We can use the definition of a derivative to give us that dn/dt = Limit[(n[t+h] - n[t])/h] as h -> 0. For low values of r, this can be approximated by setting h=1, in which case we have dn/dt = (n[t+1] - n[t])/1 = r n (1-n²/K²). However, this only works if r is small enough so that the change over small time periods can be predicted by change over one generation.

EXTRA CREDIT QUESTION

(a: 10 points) Solve the differential equation in part (d) of question 4 by the method of separation of variables. [Hint: Mathematica tells you that Integrate[1/(n*(1-n²/k²)),n] equals Log[n] - Log[-k² + n²]/2.]

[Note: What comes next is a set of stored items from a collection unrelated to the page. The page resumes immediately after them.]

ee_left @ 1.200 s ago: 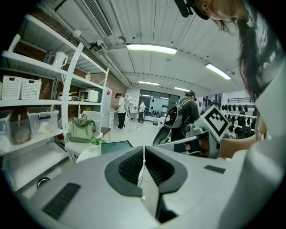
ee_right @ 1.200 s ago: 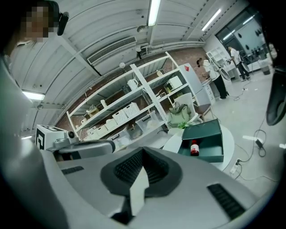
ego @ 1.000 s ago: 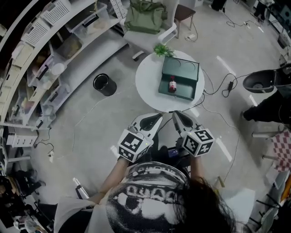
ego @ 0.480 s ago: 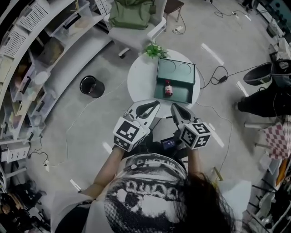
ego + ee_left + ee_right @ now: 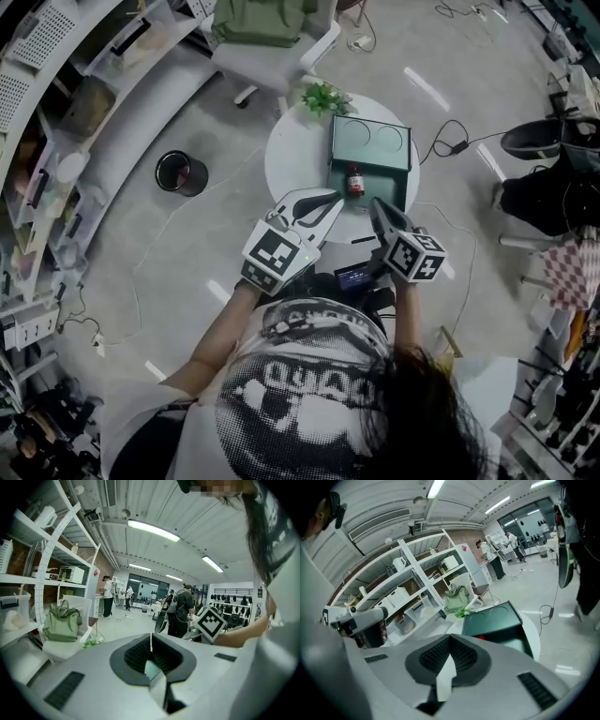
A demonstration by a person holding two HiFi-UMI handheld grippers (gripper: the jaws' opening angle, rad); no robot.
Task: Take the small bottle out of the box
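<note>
The small bottle (image 5: 355,180), dark with a red top, stands inside the dark green box (image 5: 369,147), whose lid is open, on the round white table (image 5: 295,161). Both grippers hover at the table's near edge, short of the box. My left gripper (image 5: 335,197) points at the box's near left corner, and its jaws meet in a thin seam (image 5: 150,638) with nothing between them. My right gripper (image 5: 375,203) is just right of the bottle's line, shut and empty (image 5: 450,640). In the right gripper view the box (image 5: 492,619) lies straight ahead past the tips.
A small green plant (image 5: 325,97) stands at the table's far edge. A black bin (image 5: 178,172) is on the floor to the left, with curved shelving (image 5: 66,112) beyond. A chair with a green bag (image 5: 258,26) sits behind the table. Cables (image 5: 450,145) and a person (image 5: 553,192) are at right.
Both grippers have moved forward from in front of my body to the table's near edge, closer to the box. The right one has dipped lower. Both stayed shut.
</note>
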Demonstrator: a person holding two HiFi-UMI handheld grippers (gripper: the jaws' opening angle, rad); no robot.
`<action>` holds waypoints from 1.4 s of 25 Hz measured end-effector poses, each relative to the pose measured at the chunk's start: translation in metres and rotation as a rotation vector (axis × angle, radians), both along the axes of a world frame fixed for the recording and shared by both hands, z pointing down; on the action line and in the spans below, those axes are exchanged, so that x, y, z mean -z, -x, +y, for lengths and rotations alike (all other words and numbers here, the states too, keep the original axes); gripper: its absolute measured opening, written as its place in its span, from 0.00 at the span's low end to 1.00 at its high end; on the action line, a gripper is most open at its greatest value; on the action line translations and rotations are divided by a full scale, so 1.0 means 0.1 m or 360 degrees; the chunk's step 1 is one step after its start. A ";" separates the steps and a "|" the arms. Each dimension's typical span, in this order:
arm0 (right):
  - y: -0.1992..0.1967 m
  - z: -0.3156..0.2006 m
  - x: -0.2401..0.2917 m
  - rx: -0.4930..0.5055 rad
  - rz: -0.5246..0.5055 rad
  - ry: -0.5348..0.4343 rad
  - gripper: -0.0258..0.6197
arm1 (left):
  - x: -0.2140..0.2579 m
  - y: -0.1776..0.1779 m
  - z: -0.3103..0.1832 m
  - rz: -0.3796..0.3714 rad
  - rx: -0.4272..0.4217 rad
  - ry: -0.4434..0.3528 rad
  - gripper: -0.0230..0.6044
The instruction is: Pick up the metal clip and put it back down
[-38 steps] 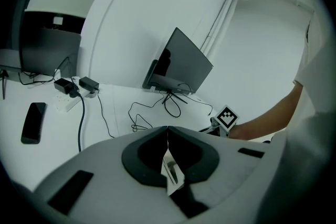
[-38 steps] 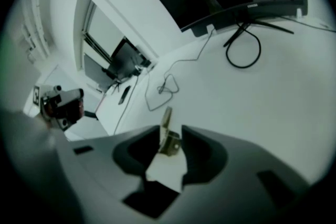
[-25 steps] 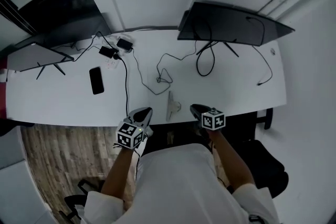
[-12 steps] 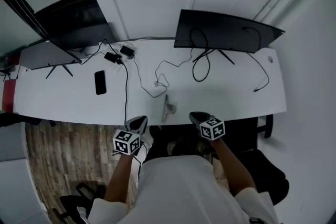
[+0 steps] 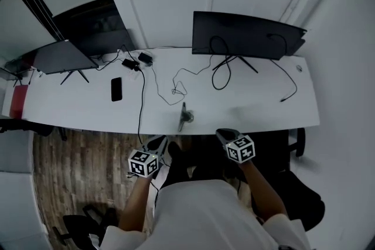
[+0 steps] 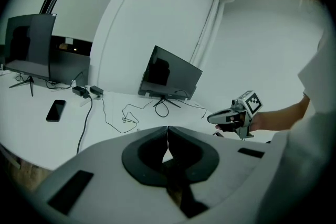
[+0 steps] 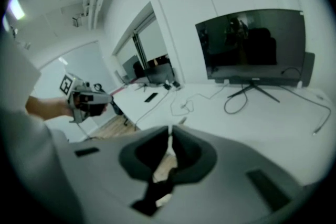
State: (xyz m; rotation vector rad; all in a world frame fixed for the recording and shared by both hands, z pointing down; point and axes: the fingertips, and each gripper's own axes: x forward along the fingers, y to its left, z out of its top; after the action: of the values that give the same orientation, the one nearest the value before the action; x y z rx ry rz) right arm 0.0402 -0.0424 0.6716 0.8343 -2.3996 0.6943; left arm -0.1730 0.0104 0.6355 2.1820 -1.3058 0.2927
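Where slim metal clip (image 5: 183, 117) rests, smooth white desk (image 5: 258, 108), flat black monitor (image 5: 246, 35)

In the head view the metal clip (image 5: 184, 117) is showing only as a thin dark sliver near the front edge of the counter (image 5: 258, 108), too small for its shape to be told, while the person's torso (image 5: 205, 211) is covering much of the chair (image 5: 299, 187). In the left gripper view the grey body of the left tool (image 6: 168, 131) is blocking the near counter, and the dark rim is cutting into the monitor (image 6: 29, 44) at the left. In the right gripper view the phone (image 7: 151, 97) and the looped cable (image 7: 236, 103) are blurring into soft smudges.
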 end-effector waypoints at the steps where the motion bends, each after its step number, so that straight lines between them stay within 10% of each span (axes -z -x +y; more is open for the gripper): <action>1: -0.04 0.03 0.05 -0.0007 0.0000 -0.0022 0.11 | 0.04 -0.02 0.05 0.0004 0.0005 -0.0012 0.09; 21: -0.05 0.09 1.05 -0.0177 0.0024 -0.0494 0.11 | 0.89 0.38 0.29 -0.0071 0.0053 -0.0268 0.09; 35: 0.12 0.19 1.35 -0.0395 -0.0071 -0.0544 0.10 | 1.12 0.77 0.30 -0.0035 -0.0031 -0.0329 0.09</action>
State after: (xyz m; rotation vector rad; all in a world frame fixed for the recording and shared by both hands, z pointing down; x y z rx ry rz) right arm 0.0283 -0.0234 0.5367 1.2849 -2.5188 0.3964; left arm -0.2498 0.0401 0.5236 2.3699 -1.3806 0.1974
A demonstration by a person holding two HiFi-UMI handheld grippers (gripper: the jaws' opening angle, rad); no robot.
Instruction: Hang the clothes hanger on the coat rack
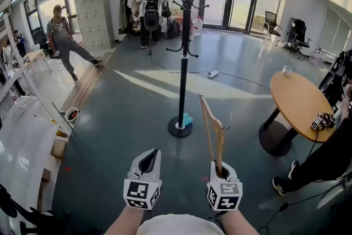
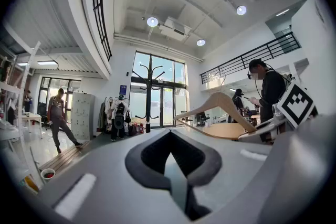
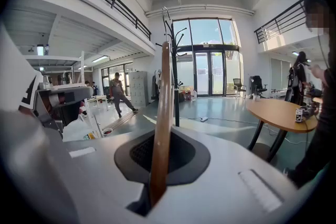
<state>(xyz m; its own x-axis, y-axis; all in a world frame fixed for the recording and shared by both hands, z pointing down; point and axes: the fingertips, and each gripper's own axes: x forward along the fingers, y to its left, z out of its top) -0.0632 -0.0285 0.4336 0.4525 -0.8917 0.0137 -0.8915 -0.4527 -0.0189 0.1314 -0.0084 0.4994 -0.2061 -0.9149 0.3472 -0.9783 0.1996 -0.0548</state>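
Note:
The black coat rack (image 1: 184,52) stands on the grey floor ahead of me, its curved hooks at the top; it also shows in the left gripper view (image 2: 148,93) and the right gripper view (image 3: 175,76). My right gripper (image 1: 222,172) is shut on one end of a wooden clothes hanger (image 1: 212,132), which points up and forward, short of the rack. In the right gripper view the hanger (image 3: 161,123) rises from between the jaws (image 3: 159,157), its metal hook (image 3: 167,14) at the top. My left gripper (image 1: 147,164) is beside it, shut (image 2: 170,157) and holding nothing.
A round wooden table (image 1: 300,102) with a cup (image 1: 286,70) stands to the right, a seated person (image 1: 324,165) beside it. A blue cloth (image 1: 188,119) lies at the rack's base. Hung clothes (image 1: 151,14) and a person (image 1: 63,41) are further back. Boxes (image 1: 58,147) sit at the left.

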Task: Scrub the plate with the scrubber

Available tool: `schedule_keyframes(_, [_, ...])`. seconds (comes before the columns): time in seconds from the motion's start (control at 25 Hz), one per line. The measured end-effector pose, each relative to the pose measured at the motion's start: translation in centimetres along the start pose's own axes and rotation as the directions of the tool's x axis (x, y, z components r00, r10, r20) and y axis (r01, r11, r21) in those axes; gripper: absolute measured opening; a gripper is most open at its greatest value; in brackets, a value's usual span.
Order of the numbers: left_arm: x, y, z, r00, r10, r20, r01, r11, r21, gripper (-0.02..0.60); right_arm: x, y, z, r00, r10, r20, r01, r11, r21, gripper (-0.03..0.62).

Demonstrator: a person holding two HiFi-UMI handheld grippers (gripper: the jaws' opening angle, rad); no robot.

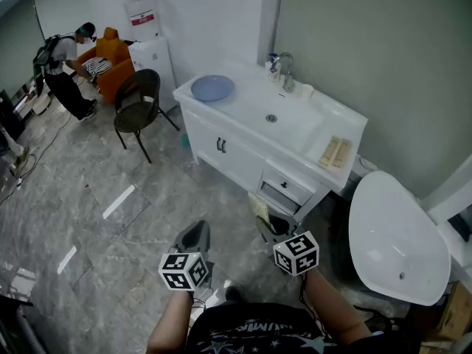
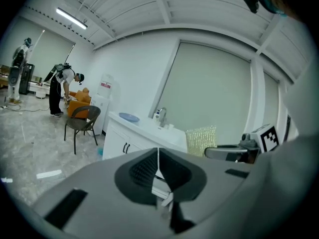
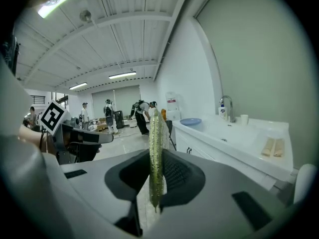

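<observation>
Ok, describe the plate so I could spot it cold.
Find the long white vanity cabinet against the grey-green wall, with its sunken basin and chrome tap. The pale blue round plate lies flat on the counter's end nearest the black chair, left of the basin. It is the only blue, round item there; the two tan blocks sit at the opposite end.

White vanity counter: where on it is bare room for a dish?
Bare top lies between the round blue plate and the sunken basin, and a smaller patch behind the two tan blocks. It is crowded at the back, round the chrome tap, a soap bottle and a white cup.
</observation>
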State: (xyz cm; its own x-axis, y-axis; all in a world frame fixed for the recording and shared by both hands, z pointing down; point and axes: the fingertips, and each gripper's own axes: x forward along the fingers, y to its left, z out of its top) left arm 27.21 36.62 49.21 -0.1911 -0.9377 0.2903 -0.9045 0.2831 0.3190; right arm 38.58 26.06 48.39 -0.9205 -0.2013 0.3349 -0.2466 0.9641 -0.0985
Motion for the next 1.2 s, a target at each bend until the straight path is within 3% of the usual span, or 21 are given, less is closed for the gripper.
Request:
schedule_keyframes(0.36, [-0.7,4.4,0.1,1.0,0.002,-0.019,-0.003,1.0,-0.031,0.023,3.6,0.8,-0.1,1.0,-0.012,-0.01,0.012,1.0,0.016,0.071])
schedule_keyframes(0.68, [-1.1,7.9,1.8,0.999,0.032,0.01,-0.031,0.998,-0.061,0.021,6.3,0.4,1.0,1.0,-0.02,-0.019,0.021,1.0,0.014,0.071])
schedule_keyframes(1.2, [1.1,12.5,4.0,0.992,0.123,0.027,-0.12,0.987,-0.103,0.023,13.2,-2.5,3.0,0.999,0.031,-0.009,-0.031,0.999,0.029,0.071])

(WARNING: This part is tricky. Attempt only if you have enough time.)

dn/dt = r n (1-n²/K²)
Separating the variables and integrating both sides: Integrate[dn/(n (1-n²/K²))] = Integrate[r dt]
Integrating: Log[n] - Log[-k² + n²]/2 = r t + c
Multiply everything by 2: 2 Log[n] - Log[-k² + n²] = 2 r t + c
Rearrange the first log term: Log[n²] - Log[-k² + n²] = 2 r t + c
Gather the log terms: Log[n²/(-k² + n²)] = 2 r t + c
Exponentiate both sides: Exp[Log[n²/(-k² + n²)]] = Exp[2 r t + c]
Simplify: n²/(-k² + n²) = Exp[2 r t] C
At t = 0, n0²/(-k² + n0²) = Exp[2 r 0] C = C, so
n²/(-k² + n²) = Exp[2 r t] n0²/(-k² + n0²)
Multiply both sides by the denominator on the right: n² = (-k² + n²) Exp[2 r t] n0²/(-k² + n0²)
Gather n² terms: n² (1 - Exp[2 r t] n0²/(-k² + n0²)) = -k² Exp[2 r t] n0²/(-k² + n0²)
Divide both sides by the factor on the right: n² = -k² Exp[2 r t] n0²/(-k² + n0²)/(1 - Exp[2 r t] n0²/(-k² + n0²))
Simplify a bit: n² = k² Exp[2 r t] n0²/(k² - n0²)/(1 + Exp[2 r t] n0²/(k² - n0²))
Square-root both sides: n = Sqrt[k² Exp[2 r t] n0²/(k² - n0²)/(1 + Exp[2 r t] n0²/(k² - n0²))]
Tah-dah!
Does it check out? When t gets large, it goes to K. When t=0, it goes to n0!